The subtle variations among black, green, white and oolong teas are a result of the manufacturing process of the leaf. Yet, the resulting unique variations in the liquor colour, aroma and taste come from the leaves of one plant – Camellia Sinensis. Tea is not just about the drink but the total experience of selecting the type, preparing, serving, and taking time to enjoy it.
All types of “true” tea actually originate from the same plant. The botanical name for the tea plant is camellia sinensis. This plant originated in southern China thousands of years ago, and has been cultivated and consumed for hundreds of years.
Green Tea originates from China and is also in Japan, Vietnam, Taiwan and increasingly in India and Sri Lanka. Green Tea is unfermented, maintaining mild and light, while sometimes astringent, characteristics. The leaf is picked, withered, heated and then rolled before drying and sifting.
Several different methods reflect unique traditions for green tea making in parts of China, Taiwan and Japan.
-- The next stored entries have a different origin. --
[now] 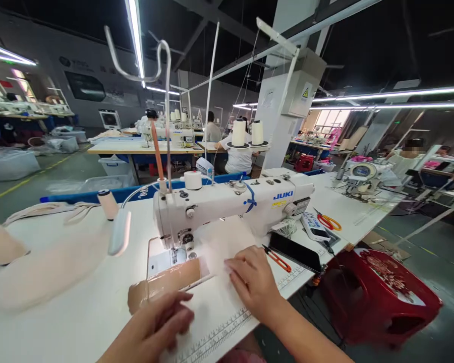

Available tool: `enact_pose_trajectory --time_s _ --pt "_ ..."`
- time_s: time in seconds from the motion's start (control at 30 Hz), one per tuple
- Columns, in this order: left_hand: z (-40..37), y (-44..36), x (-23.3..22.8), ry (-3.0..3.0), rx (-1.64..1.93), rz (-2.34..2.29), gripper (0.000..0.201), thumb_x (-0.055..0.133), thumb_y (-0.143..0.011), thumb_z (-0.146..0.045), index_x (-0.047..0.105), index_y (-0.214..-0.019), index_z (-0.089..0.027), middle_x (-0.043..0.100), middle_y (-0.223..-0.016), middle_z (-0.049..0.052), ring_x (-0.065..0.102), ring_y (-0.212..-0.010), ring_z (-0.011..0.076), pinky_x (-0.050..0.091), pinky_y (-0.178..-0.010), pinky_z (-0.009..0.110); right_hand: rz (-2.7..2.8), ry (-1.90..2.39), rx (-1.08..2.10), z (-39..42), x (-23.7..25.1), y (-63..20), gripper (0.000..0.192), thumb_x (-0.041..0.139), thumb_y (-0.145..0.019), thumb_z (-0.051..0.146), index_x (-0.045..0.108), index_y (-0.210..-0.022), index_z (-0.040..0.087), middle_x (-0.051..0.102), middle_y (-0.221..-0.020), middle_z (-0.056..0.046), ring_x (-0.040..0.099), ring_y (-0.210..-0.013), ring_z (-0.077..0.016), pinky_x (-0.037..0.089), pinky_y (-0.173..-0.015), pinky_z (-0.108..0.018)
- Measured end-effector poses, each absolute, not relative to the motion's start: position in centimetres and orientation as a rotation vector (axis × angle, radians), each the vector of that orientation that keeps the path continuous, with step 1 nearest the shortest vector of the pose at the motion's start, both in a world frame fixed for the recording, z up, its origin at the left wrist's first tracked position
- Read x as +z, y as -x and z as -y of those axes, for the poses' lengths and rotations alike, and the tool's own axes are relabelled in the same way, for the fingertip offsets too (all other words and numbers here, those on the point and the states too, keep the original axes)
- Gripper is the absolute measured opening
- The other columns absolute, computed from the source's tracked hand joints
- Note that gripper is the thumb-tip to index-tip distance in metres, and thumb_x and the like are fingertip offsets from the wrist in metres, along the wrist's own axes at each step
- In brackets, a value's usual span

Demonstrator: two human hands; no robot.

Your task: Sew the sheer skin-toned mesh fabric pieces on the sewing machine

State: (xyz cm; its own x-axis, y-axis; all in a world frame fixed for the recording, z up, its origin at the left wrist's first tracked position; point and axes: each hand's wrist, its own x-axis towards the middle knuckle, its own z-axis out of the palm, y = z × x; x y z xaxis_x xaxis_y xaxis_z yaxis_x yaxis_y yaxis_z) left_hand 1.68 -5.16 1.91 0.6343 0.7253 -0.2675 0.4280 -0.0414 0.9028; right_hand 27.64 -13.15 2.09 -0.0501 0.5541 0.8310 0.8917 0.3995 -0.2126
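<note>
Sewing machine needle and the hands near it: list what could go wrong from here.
1. The right hand lies flat on the white cloth close to the needle; its fingers could slide toward it.
2. The small snips lie beside that hand and might get knocked or snag the cloth.
3. The left hand covers the tan strip's end, so it may feed crooked.

A large workshop is seen under a dark ceiling (382, 35) lit by long tube lights (393, 94). A grey wall (41, 75) closes the far left. Rows of white tables (136, 147) are set on a grey floor (41, 176), and a white pillar (276, 106) stands behind.
</note>
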Motion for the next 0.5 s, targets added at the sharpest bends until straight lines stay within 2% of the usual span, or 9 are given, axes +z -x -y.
enact_pose_trajectory --time_s 0.07,0.1,0.13,0.2,0.27,0.33,0.43,0.5 --pt "5.5 -2.3 2.4 -1.321 0.406 -0.982 0.087 0.076 -0.068 -0.078 0.061 -0.131 -0.020 0.075 -0.103 0.011 0.071 -0.096 0.0286 0.060 -0.076 0.034 1.879 1.187 -0.410 13.8 1.5 -24.9 0.016 0.053 -0.102 0.015 0.066 -0.109 0.019 0.065 -0.084 -0.003 0.053 -0.078 -0.0189 0.037 -0.074 -0.035" --pt "5.5 -2.5 2.6 -1.235 0.426 -0.980 0.091 0.083 -0.064 -0.073 0.057 -0.132 -0.019 0.074 -0.099 0.009 0.071 -0.093 0.0264 0.059 -0.076 0.033 1.934 1.151 -0.382 14.2 1.1 -23.6 0.016 0.052 -0.102 0.015 0.066 -0.108 0.019 0.065 -0.081 -0.002 0.052 -0.076 -0.0183 0.036 -0.074 -0.035" --pt "5.5 -2.6 2.8 -1.209 0.445 -0.989 0.090 0.089 -0.059 -0.066 0.057 -0.129 -0.018 0.072 -0.089 0.005 0.069 -0.082 0.0223 0.056 -0.070 0.030 1.985 1.114 -0.351 14.6 0.8 -22.5 0.015 0.051 -0.102 0.015 0.065 -0.108 0.018 0.065 -0.079 -0.001 0.051 -0.074 -0.0178 0.036 -0.073 -0.034" --pt "5.3 -2.5 3.1 -1.240 0.473 -1.005 0.079 0.092 -0.056 -0.056 0.059 -0.117 -0.018 0.063 -0.072 -0.003 0.059 -0.062 0.0144 0.047 -0.060 0.026 2.089 1.031 -0.272 15.1 0.4 -20.9 0.013 0.051 -0.104 0.020 0.064 -0.104 0.018 0.065 -0.077 -0.001 0.052 -0.073 -0.0174 0.036 -0.072 -0.034" --pt "5.2 -2.1 3.2 -1.307 0.487 -1.012 0.063 0.090 -0.058 -0.054 0.060 -0.101 -0.018 0.055 -0.064 -0.008 0.050 -0.054 0.0108 0.041 -0.055 0.024 2.160 0.966 -0.149 15.2 0.1 -20.3 0.018 0.052 -0.106 0.031 0.064 -0.103 0.019 0.067 -0.080 -0.001 0.055 -0.074 -0.0178 0.038 -0.072 -0.033" --pt "5.0 -1.6 3.3 -1.358 0.498 -1.017 0.055 0.085 -0.061 -0.057 0.059 -0.091 -0.019 0.053 -0.064 -0.008 0.048 -0.054 0.0104 0.039 -0.054 0.024 2.143 0.988 -0.022 14.8 -0.3 -20.5 0.021 0.053 -0.106 0.038 0.063 -0.109 0.020 0.069 -0.088 -0.003 0.058 -0.079 -0.0188 0.042 -0.074 -0.033" --pt "4.8 -0.7 2.7 -1.414 0.511 -1.039 0.055 0.080 -0.063 -0.063 0.057 -0.086 -0.019 0.053 -0.068 -0.006 0.046 -0.056 0.0110 0.038 -0.052 0.024 2.048 1.134 0.058 13.2 -1.8 -21.2 0.026 0.056 -0.103 0.034 0.061 -0.124 0.020 0.068 -0.099 -0.008 0.060 -0.085 -0.0216 0.047 -0.073 -0.032" --pt "4.4 -0.2 1.9 -1.454 0.515 -1.038 0.054 0.076 -0.066 -0.066 0.057 -0.084 -0.019 0.053 -0.069 -0.004 0.048 -0.060 0.0138 0.038 -0.051 0.025 2.053 1.216 0.051 11.7 -3.4 -21.3 0.031 0.063 -0.097 0.042 0.064 -0.120 0.021 0.067 -0.096 -0.009 0.061 -0.084 -0.0245 0.049 -0.070 -0.033"
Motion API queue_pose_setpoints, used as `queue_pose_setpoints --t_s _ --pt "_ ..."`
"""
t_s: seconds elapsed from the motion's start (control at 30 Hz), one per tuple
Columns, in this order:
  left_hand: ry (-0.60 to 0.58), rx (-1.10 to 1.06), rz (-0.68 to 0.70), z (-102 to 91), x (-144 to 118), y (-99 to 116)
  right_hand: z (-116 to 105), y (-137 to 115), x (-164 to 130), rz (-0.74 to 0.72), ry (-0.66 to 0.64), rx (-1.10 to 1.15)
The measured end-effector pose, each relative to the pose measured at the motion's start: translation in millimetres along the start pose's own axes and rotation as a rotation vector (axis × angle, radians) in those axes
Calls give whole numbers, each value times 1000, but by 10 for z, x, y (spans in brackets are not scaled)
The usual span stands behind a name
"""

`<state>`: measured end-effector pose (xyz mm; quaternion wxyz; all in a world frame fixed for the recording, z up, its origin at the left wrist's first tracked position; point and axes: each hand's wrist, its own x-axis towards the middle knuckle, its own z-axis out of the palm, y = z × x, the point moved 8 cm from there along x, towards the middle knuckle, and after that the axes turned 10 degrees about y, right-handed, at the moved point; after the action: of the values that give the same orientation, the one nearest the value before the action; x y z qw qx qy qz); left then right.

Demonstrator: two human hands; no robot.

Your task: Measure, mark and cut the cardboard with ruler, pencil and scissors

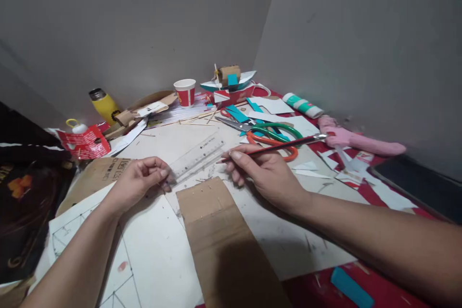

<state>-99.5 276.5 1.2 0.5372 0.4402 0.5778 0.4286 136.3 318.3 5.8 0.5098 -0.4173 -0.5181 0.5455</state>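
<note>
My left hand (144, 178) pinches the near end of a clear plastic ruler (198, 155), which slants up to the right above the white board. In my right hand (265, 173) is a dark red pencil (288, 144), its tip pointing left near the ruler's far end. Between my forearms lies a strip of brown cardboard (216, 226) with small marks by its far edge. Under my left forearm rests a white sheet (155, 245) with ink-drawn lines and triangles. Scissors (274, 132) with green and orange handles lie just beyond my right hand.
A paper cup (185, 96), a model boat (231, 82) and a yellow bottle (104, 106) stand at the back. A pink glue gun (361, 142) lies right, beside a green-and-white tube (302, 105). Paper scraps cover the right side. A blue piece (352, 286) sits at the front.
</note>
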Motion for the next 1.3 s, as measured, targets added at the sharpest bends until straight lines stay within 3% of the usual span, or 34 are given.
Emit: queue_pose_setpoints --t_s 0.37,0.63,0.97,1.13,1.3 --pt "161 82 126 189 -93 261 -30 -33 -7 -61 10 39" --pt "101 208 211 298 -131 264 -23 -32 -12 -57 6 32" --pt "307 303 392 332 -307 456 -9 -70 -25 -70 1 36" --pt "273 76 246 374 -295 400 -2 -47 -16 -43 -23 -12" --pt "292 -95 44 279 -207 270 0 -72 -14 -80 -33 -18"
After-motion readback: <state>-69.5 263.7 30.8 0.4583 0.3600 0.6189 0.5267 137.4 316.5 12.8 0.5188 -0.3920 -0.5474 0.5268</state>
Chinese green teas are usually pan - fired after harvest in order to stop the oxidation process. These teas tend to be milder than Japanese green teas, and brew up a soft golden color, with a light body and a mellow flavour. The most popular tea in Japan is Sencha, made by a method unique to Japan.
Green tea is harvested and then immediately either steamed or pan - fired in order to halt the oxidation process. Stopping oxidation soon after harvest is what gives green tea leaves their bright green color and their light, vegetal taste. The tea leaves are then rolled or pressed into their final shape and dried.